- The Washington Times - Friday, February 25, 2000

NEW YORK The U.N. Security Council, still chastened by its catastrophic experience in Somalia in 1993, Thursday authorized a peacekeeping force for Congo with a uniquely limited mandate and extraordinarily difficult mission.
Council members unanimously agreed to send a force of up to 5,500 peacekeepers no Americans to the vast Democratic Republic of the Congo, but only after a viable cease-fire has been established.
Diplomats Thursday acknowledged that troops would not arrive in Congo for several months if at all.
U.S. Ambassador Richard C. Holbrooke, who has worked to restrict the observer mission to an unusually limited set of objectives, said the deployment of the 5,537-person force depended on "firm and credible assurances" from the parties to the war in Congo that they would honor a cease-fire negotiated at Lusaka, Zambia, in July.
Mr. Holbrooke apologized to council members for arriving late at Thursday's meeting, saying he had been "on the phone with members of Congress who needed to be persuaded more fully."
There will be no American troops on the ground or even providing logistical support, according to U.N. officials. However, Washington is assessed nearly one-third of the cost of all peacekeeping operations, and President Clinton has asked Congress to reprogram about $42 million from other peacekeeping accounts to fund the U.N. Observer Mission in the Democratic Republic of the Congo, or Monuc.
This is the first peacekeeping mission undertaken under new rules that require prior notice be given to the U.S. Congress. The U.S.-drafted resolution has been on the drawing board for three months, and has gone through arduous negotiations to limit its scope and refine its goals.
The impossible logistics of the badly battered Congo will make this mission one of the most expensive start-ups in peacekeeping history.
A U.N. official estimated Thursday that the deployment will cost about $500 million for the first 12 months. That investment will pay for 500 military observers and another 5,000 troops to protect them, clustered in four bases.
The soldiers will not protect civilians, nor will they participate in humanitarian relief efforts.
The cost is so high because Congo has few roads and poor communications. A U.N. official said almost everything will have to be delivered by cargo planes, far more expensive delivery than by ship or truck.
By comparison, the U.N. interim civilian administration in Kosovo will cost about $427 million per year, and a mission in East Timor will cost about $200 million.
But those missions involve setting up massive social infrastructures, such as a judiciary and police force.
It will take at least three months "under ideal conditions" to deploy the Congo mission, said a U.N. official who spoke on condition he not be identified. He said U.N. member states must offer troops and equipment to Monuc, and the warring factions must agree to abide by the Lusaka cease-fire.
Officials said there is nothing the United Nations can do without a genuine desire for peace among the warring parties Congo, Rwanda, Uganda, Zimbabwe, Angola and Namibia and various rebel factions.
"Trying to push it down their throats doesn't work," the official said. "We learned that in Somalia."

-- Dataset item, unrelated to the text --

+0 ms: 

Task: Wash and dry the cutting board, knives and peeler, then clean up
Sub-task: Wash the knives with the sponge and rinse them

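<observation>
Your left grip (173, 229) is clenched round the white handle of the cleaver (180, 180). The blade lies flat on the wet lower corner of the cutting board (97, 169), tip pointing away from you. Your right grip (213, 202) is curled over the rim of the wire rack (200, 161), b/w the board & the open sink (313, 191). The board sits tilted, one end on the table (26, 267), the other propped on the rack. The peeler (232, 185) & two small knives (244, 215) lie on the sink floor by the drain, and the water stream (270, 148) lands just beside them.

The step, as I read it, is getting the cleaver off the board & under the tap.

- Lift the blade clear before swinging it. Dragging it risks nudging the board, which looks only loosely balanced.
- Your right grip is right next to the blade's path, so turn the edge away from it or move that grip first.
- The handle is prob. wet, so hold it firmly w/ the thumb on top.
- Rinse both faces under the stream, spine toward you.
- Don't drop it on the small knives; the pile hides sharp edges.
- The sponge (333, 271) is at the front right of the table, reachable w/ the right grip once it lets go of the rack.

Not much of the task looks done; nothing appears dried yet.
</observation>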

Unlike that ill-fated mission, Monuc will have a uniquely limited mandate.
"This is not a peacekeeping force," explained a U.N. official who warned against "unrealistic expectations."
The four battalions which sources say are likely to come from Pakistan, Jordan, Senegal and Egypt will be tasked to secure four areas inside the vast Central African country as a home base and refuge for the military observers. They will also set up supply lines and medical facilities.
In Congo, the peacekeepers will find a thickly forested nation as large as Western Europe but no infrastructure.
"Imagine Western Europe with no roads," said a U.N. official. He estimated it would take as many as 250 flights by the largest cargo planes to bring equipment into the staging areas, and as many as 1,500 flights by smaller planes to deliver it where it is needed.
Diplomats said they were eager to help Congo make peace, but many had grave doubts that the United Nations would be effective. The council has been under pressure from African delegations, in particular South Africa, to intervene.
"There are so many circuit breakers built in, its fair to say that no one knows when, or even if, [peacekeepers] will be deployed," said one Western diplomat who added that the council's action could be seen as "divorced from reality."
In a brief interview with The Washington Times Wednesday evening, Mr. Holbrooke said he was "deeply concerned that the United Nations is stretched too thin."
"They're trying to run major peacekeeping missions on three continents, and I'm worried about their performance," he said.